→ **Work required**:
Return the following data exactly, with all pictures left out.

→ **Raw data**:
========
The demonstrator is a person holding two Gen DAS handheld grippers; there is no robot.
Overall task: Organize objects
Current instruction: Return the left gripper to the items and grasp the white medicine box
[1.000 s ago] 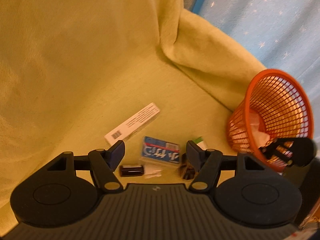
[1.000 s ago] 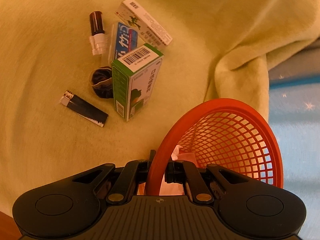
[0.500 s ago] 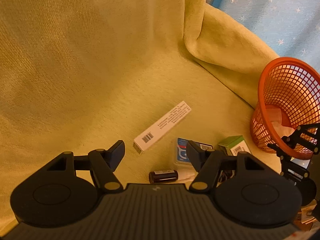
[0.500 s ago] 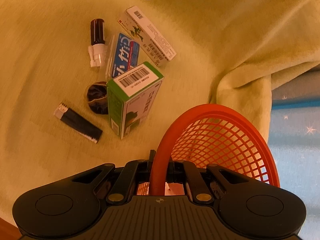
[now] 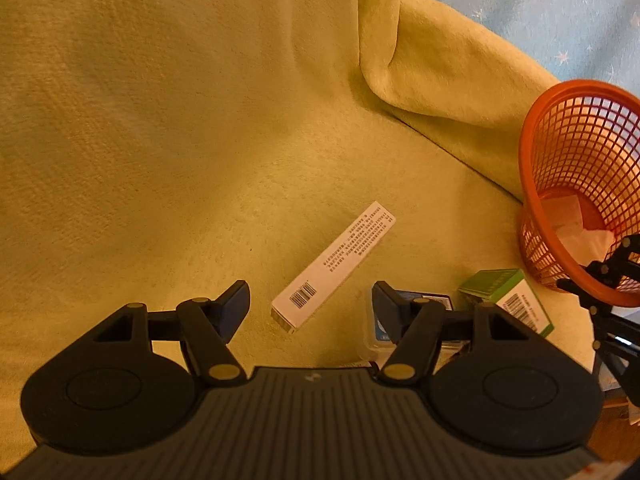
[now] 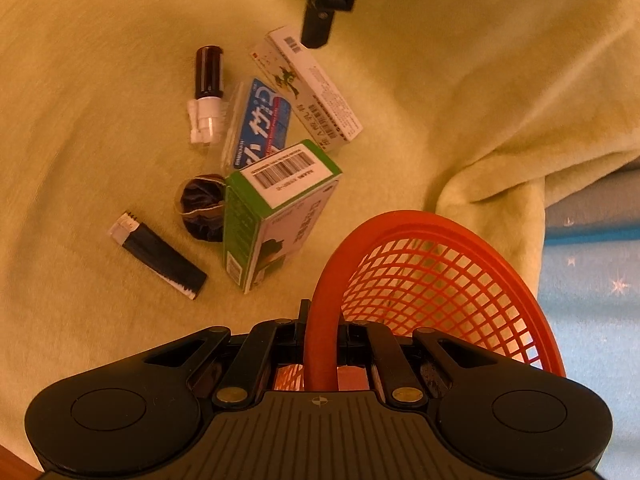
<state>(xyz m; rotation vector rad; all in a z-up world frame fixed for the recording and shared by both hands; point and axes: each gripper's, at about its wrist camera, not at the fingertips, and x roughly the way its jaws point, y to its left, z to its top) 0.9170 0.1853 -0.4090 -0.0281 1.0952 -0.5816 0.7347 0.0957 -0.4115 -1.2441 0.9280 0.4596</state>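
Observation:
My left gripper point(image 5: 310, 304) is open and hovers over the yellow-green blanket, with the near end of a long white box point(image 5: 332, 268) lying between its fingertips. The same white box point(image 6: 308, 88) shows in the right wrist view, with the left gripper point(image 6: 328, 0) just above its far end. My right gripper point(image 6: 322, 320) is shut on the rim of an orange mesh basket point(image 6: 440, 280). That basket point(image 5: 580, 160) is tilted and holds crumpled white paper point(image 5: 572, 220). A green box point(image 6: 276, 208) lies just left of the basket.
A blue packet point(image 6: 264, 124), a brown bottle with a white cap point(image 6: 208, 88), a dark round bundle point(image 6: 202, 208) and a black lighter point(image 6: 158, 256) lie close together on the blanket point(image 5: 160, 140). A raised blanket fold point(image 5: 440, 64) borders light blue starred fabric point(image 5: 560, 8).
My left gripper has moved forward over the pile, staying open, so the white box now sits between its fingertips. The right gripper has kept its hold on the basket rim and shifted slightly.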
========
→ **Reply**:
The demonstrator is a person holding two Gen DAS handheld grippers; there is no robot.
Overall task: Organize objects
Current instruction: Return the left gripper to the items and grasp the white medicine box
[1.000 s ago] 
[1.000 s ago] 
[0.500 s ago] 
[0.500 s ago] 
[now] 
[now] 
<state>(xyz m; rotation vector rad; all in a z-up world frame fixed for the recording and shared by both hands; point and axes: each gripper's, at about its wrist camera, not at the fingertips, and x roughly the way its jaws point, y to its left, z to its top) 0.9170 0.1853 -0.4090 -0.0281 1.0952 -0.5816 0.7347 0.0957 -0.4115 -1.2441 0.9280 0.4596</state>
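Observation:
My left gripper point(image 5: 310, 304) is open and hovers over the yellow-green blanket, with the near end of a long white box point(image 5: 332, 268) lying between its fingertips. The same white box point(image 6: 308, 88) shows in the right wrist view, with the left gripper point(image 6: 328, 0) just above its far end. My right gripper point(image 6: 322, 320) is shut on the rim of an orange mesh basket point(image 6: 440, 280). That basket point(image 5: 580, 160) is tilted and holds crumpled white paper point(image 5: 572, 220). A green box point(image 6: 276, 208) lies just left of the basket.
A blue packet point(image 6: 264, 124), a brown bottle with a white cap point(image 6: 208, 88), a dark round bundle point(image 6: 202, 208) and a black lighter point(image 6: 158, 256) lie close together on the blanket point(image 5: 160, 140). A raised blanket fold point(image 5: 440, 64) borders light blue starred fabric point(image 5: 560, 8).
My left gripper has moved forward over the pile, staying open, so the white box now sits between its fingertips. The right gripper has kept its hold on the basket rim and shifted slightly.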

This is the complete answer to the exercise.